El anuncio del triunfo se celebró toda la noche. Desde cada calle, cada fábrica, cada estancia, cada puerto, cada montaña, cada desierto, se celebró con gritos de júbilo el cambio tan esperado.
Al día siguiente, iniciamos el trabajo.
Se aumentaron los salarios, se dictaron garantías sociales, se eliminaron los peones feudales y se les devolvió la dignidad a los campesinos y los operarios. Se establecieron horarios de trabajo, pagos de extras, funciones acordes y condiciones humanas de trabajo.
Se repartieron zapatos a los niños, un vaso de leche diaria por cada uno, cuadernos, vacunas, vitaminas, abrigos, zapatos y todos fueron al colegio. Los revisó un médico. Y a los más viejos, los alfabetizaron.
Se abrieron universidades, se ensancharon los conocimientos, los profesores reinventaron la libertad de cátedra y le exigieron a sus alumnos razonamientos. Se admitieron nuevos estudiantes, aunque tuvieran la piel morena, los ojos negros, y apellidos de indio mapuche o sin rancio abolengo.
Se cantó en las calles, se abrieron los telones del teatro, hubo cine de nuevo, cultura y talento. Se escribió poesía y el maestro, Pablo, regresó de nuevo a su Isla Negra y a sus revolucionarios poemas y pensamientos. La nueva canción chilena iluminó el país de punta a punta. Supimos que estábamos ahí donde la papa quema y entre la chicha o la limonada no se podía hacerle samba a la dignidad.
Se intervino los comercios, se bajaron los precios, se redujo la ganancia, se distribuyeron los salarios, se controlaron las importaciones, los negocios y los especuladores. Se promovió el consumo nacional y ya no tanto el extranjero.
Se expropiaron haciendas y se repartieron terrenos, se eliminaron los portones, se crearon cooperativas, se distribuyó semilla, abono, se mejoraron los caminos, se repartieron los animales y los tractores para lo que fuera necesario.
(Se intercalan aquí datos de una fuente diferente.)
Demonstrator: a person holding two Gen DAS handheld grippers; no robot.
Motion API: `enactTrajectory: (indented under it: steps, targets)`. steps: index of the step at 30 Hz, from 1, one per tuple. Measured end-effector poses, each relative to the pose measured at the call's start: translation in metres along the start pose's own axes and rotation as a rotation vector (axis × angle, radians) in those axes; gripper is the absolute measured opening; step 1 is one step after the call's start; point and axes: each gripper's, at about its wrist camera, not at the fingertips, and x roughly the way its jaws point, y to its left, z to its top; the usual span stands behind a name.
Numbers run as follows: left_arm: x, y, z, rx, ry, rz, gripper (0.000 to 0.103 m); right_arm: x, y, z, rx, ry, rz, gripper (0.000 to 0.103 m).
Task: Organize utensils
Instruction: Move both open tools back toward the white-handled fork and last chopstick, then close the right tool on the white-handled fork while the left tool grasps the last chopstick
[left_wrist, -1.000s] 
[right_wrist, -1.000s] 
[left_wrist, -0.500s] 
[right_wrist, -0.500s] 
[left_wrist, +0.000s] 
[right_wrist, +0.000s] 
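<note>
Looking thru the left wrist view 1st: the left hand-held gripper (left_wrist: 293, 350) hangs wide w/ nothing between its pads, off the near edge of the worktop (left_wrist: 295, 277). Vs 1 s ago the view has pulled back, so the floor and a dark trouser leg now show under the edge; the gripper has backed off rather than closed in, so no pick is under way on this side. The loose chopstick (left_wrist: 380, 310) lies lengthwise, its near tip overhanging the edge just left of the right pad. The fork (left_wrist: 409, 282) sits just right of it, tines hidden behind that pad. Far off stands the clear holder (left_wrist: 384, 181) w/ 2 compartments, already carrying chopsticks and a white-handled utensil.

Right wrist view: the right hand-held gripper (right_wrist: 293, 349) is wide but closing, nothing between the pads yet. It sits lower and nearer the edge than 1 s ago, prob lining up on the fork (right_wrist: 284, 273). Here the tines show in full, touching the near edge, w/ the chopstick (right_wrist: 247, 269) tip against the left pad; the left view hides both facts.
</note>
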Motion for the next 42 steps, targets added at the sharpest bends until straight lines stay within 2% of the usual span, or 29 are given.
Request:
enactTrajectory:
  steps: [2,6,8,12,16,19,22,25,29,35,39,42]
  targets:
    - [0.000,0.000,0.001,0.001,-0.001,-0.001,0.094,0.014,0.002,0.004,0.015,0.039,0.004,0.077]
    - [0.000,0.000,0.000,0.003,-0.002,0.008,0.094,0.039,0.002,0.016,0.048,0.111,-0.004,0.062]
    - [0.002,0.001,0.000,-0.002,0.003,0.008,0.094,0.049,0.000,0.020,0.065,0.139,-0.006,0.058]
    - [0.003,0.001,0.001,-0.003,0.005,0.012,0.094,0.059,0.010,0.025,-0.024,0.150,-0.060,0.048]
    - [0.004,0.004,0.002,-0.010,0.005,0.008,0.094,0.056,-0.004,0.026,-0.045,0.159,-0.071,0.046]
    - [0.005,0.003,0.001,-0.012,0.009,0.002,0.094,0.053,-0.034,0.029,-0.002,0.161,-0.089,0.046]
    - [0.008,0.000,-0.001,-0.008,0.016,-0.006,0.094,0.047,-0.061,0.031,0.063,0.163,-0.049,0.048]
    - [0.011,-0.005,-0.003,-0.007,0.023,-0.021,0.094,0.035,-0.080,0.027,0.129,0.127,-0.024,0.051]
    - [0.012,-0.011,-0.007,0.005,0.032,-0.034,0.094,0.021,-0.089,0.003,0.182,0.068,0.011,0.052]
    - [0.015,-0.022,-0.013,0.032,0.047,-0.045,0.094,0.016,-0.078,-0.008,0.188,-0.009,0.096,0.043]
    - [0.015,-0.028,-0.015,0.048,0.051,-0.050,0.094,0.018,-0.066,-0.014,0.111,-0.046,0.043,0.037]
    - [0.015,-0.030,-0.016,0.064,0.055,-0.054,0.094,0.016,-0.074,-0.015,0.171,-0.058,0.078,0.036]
Se nacionalizó todo lo extranjero, que era bastante trabajo. El cobre, los minerales, la banca, los teléfonos. El gobierno norteamericano se sintió, con todo aquello, muy incómodo. Pero se le recordó al señor embajador, que para bien o para mal, ese era un gobierno democrático y del pueblo.
No se cerró ningún periódico ni se prohibió ninguna marcha o queja. Se aguantó con estoicismo las críticas alevosas y las burlas crueles. Desde las colinas de Las Condes, las señoras refinadas golpeaban, como si supieran lo que era eso, sus ollas vacías. Y por aquello de la libertad de expresión, se mantuvo un respetuoso silencio.
Se enfrentaron los ataques y los insultos y las oposiciones malintencionadas Se trazaron planes, se propusieron leyes. Se habló con los militares y casi todos reconocieron la legitimidad constitucional de un gobierno democráticamente elegido y su obligación de protegerlo.
Se insistió en la justicia justa del a cada cual lo que sea necesario. Se eliminaron a los jueces corruptos y a los abogados rastreros. Se liberaron a los presos políticos y erradicaron los maltratos y las torturas. El ejercicio del derecho la vida y todos los derechos siguientes y concordantes, dejaron de ser un delito.
Vinieron de todas partes del mundo entero a verlo. A colaborar, a trabajar, a vivir en el verdadero milagro que estaba naciendo, que estábamos haciendo. El cabello largo bailó en el viento, se propagó la ropa de colores brillantes, las margaritas y las flores, el amor libre, el te quiero, el amamantamiento, el amor y paz, el compañero. Floreció todo Santiago.
Se armaron discusiones, tertulias, sindicatos, consideraciones, análisis, simposios, y noches culturales. Y cada uno dijo lo que pensaba y puso su granito de arena y contribuyó con lo suyo, con su empeño, su esfuerzo, su ánimo y su fuerza la construcción de las anchas alamedas por donde el hombre nuevo del socialismo al estilo chileno se pasearía algún día.
Eso fue el primer día. Los otros novecientos noventa y nueve fueron igual de maravillosos.